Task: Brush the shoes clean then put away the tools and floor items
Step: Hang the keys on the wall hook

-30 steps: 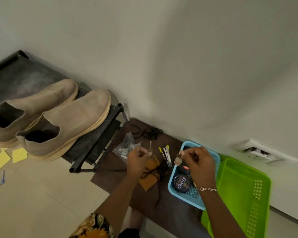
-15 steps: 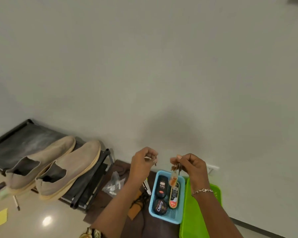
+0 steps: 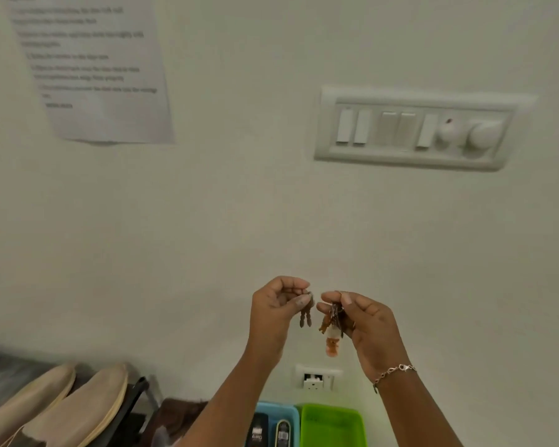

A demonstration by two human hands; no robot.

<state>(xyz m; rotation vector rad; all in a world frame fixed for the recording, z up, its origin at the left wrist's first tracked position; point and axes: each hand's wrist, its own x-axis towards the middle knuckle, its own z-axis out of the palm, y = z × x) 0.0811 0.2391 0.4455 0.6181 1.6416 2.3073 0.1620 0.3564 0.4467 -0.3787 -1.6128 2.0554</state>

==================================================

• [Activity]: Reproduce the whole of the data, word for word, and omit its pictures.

• [Task output]:
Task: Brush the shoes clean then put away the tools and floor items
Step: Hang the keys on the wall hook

-30 steps: 
-15 steps: 
+0 steps: 

A demonstration by two human hands; no robot.

<state>(xyz m; rotation vector rad; all in a world frame fixed for the recording, z up, its origin at the left wrist's first tracked position; point and axes: each hand's wrist, its own x-axis towards the middle knuckle, its own z-axis out of the palm, y = z × x) 0.0811 0.2391 0.4455 0.6181 1.6416 2.3073 0.1620 0.3564 0.4467 -0.3787 -1.6128 2.0554</state>

Now the exercise is complete.